Zoe Dell Nutter’s greatest contributions to aviation were born from her vision and dream that the aviation industry should have its own hall of fame and an annual gathering of aviation legends.” She has spent more than 80 years promoting aviation and the airline industry. Her insistence and drive helped create the National Aviation Hall of Fame in Dayton, Ohio, where she has lived since 1965.
Nutter is also a Charter Member of the “Living Legends of Aviation” and has been a consistent supporter since day one of the work that Kiddie Hawk Air Academy is doing in teaching children to fly. In January 2009, at the 6th annual “Living Legends of Aviation Awards,” Zoe Dell was presented the prestigious “Bob Hoover Freedom of Flight Award” in recognition for her lifelong dedication to the success of both commercial and general aviation, and was also named the “First Lady of Aviation” by the Legends committee. “I believe it was also important for the Living Legends of Aviation to meet together, to recognize significant contributions to aviation as they happened.”
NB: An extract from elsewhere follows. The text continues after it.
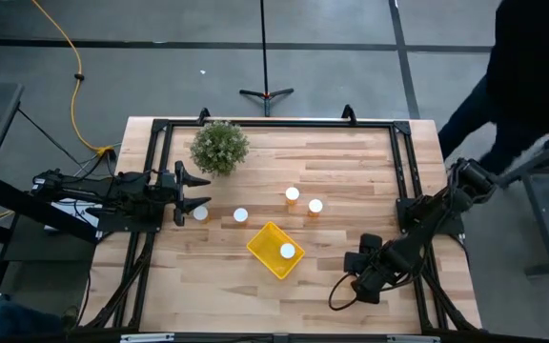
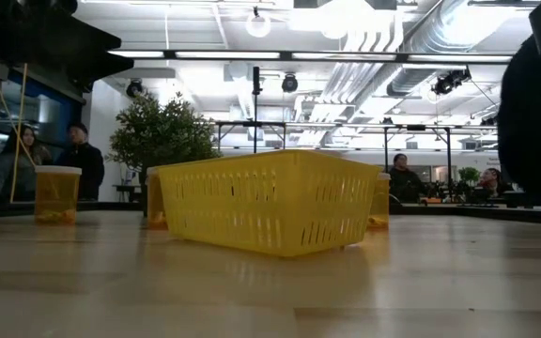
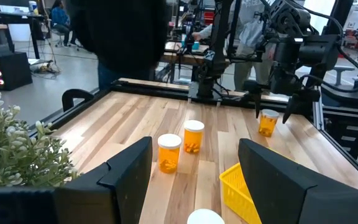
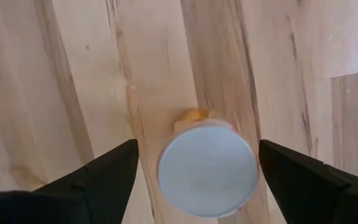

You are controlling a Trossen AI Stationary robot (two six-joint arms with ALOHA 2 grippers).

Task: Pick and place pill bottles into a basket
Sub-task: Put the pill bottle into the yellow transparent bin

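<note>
Your right end effector (image 4: 194, 171) hangs straight over one pill bottle (image 4: 207, 169), fingers spread wide to either side of its white cap and not touching it. That bottle stands upright on the surface (image 4: 73, 74), near the right edge and well apart from the basket.

Your left end effector (image 1: 193, 193) sits at the left side of the surface, fingers apart, with a bottle (image 1: 200, 213) just beside its tips; whether it touches, you cannot tell. From the left wrist only that bottle's cap shows low between the fingers.

Bottle count, high view: five caps visible.
- One (image 1: 287, 252) inside the yellow basket (image 1: 265, 240), toward its right end.
- One (image 1: 240, 215) on the surface between the left end effector and the basket.
- Two, (image 1: 293, 195) and (image 1: 315, 206), standing close together just beyond the basket.
- One at the left fingertips, as noted.
The bottle under your right end effector is hidden from above by the arm, which makes six in all.

One basket, lying at an angle near the middle of the surface. One potted plant (image 1: 219, 148) toward the far left corner. A person in dark clothing (image 1: 532, 67) stands off the far right corner.
</note>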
She loved dancing on stage, and was the principal dance for the San Francisco Ballet, when she was approached from someone from Treasure Island to promote the 1939 Golden Gate International Exposition as its “Pirate” girl. She travelled all over the country by plane, which some people perceived in the 30s and 40s to be very dangerous, to promote the Fair and air travel in general. Her reply was that she never got sick and never had any safety concerns through rough air and turbulent weather. “I’ve never lost my lunch or my luggage,” she replied. She was photographed and promoted aviation in Life Magazine’s feature in its Feb 7, 1938 issue, as the“Most Photographed Girl in the World.”
Right after Pearl Harbor was attacked, due to a leg injury which required surgery, Zoe Dell earned her pilots license. In 1958 Standard Oil asked Zoe Dell to be the official representative to the World’s Fair in Brussels, Belgium. She visited countries around the world meeting and inviting world leaders to the Fair and promoting commercial air travel.
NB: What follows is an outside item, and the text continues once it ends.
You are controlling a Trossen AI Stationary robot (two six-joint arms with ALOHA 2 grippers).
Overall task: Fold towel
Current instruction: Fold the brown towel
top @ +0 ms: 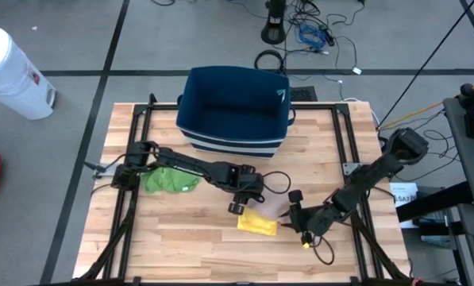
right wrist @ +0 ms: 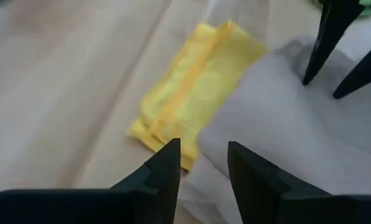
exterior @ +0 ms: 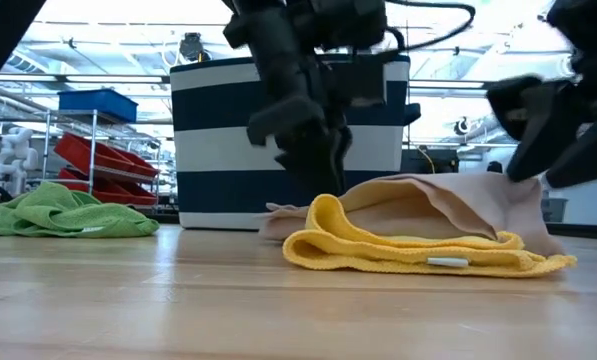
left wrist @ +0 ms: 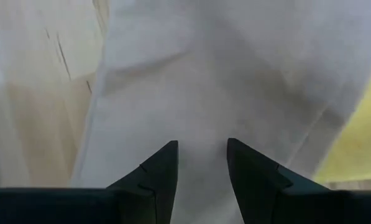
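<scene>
Left hand (top: 238,206): poised at mid-tabletop directly over a pale beige cloth (exterior: 448,205); in its wrist view the two dark fingers (left wrist: 157,180) stand apart with a clear gap, nothing between them, the cloth filling the field beyond. Right hand (top: 294,216): just beside the yellow towel (top: 257,223), on the side away from the left hand; its fingers (right wrist: 166,171) are parted over the edge where yellow towel meets beige cloth, gripping neither. The yellow towel lies flat in a narrow, already doubled strip, its layers visible at the edge in the low view, the beige cloth draped partly over it. Farther out: a green towel (top: 168,180) bunched beneath the left arm; a navy-and-white striped bin (top: 235,110) at the far edge of the wooden tabletop (top: 181,246).

Risks, as judgement: with two fabrics overlapping, a closing hand may pinch the beige cloth along with, or instead of, the yellow towel, dragging the fold open; both hands converging on the same small area may collide.

Views compared: the high view barely resolves the beige cloth, which the low and wrist views show plainly; the low view reveals the stacked layers and a small white tag (exterior: 447,262); only the high view fixes which arm is which.
</scene>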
In the early 60s, Zoe Dell was promoting general aviation; William Piper offered her a position at Monarch Aviation in Monterey, California. Aviation was growing, and she was sent to Dayton to put a deposit down on the BedeI for student instruction aircraft. It was there she met her future husband, Ervin “Erv” Nutter. He was CEO and president of Elano Corporation. He headed an important aviation research and development laboratory operated by the U.S. Government. He tested military aircraft and was a member of “The Manhattan Project” building and testing the trigger mechanism for the atomic bomb.
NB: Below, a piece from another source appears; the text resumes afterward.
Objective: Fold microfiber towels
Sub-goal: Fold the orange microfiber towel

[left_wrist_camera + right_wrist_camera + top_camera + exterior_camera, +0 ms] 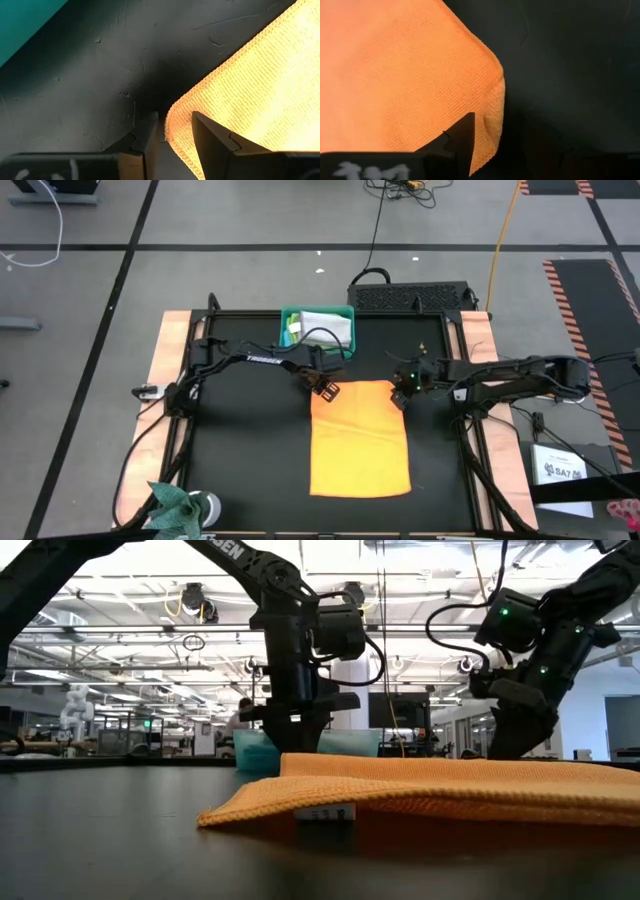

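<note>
An orange-yellow towel lies flat on the black table, with a small white label at its near edge. My left gripper stands at the towel's far left corner, pointing down, shut on that corner. My right gripper hovers at the far right corner, slanting down and open. One of its fingers stands over the cloth; the other does not show against the dark table. Light grey and lime green towels lie in the teal bin. My left gripper has the towel's far left corner between its two fingers, at their free ends. The fingers come from above, pointing down. The corner bulges a little between them, and the rest of the towel lies flat on the table.
The teal bin stands just beyond the towel, close behind my left gripper. A crumpled green-grey thing sits at the table's near left corner. Bare black table lies to the left of the towel and a narrower strip to its right.
</note>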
Erv and Zoe Dell flew together many times and became involved with members of the Wright Brothers family. The National Aviation Hall of Fame was chartered shortly thereafter by congress. Although Erv Nutter flew west, Zoe Dell still lives in Dayton Ohio and recently celebrated her one hundred and one birthday. She still actively promotes aviation both at the NAHF and the Living Legends of Aviation.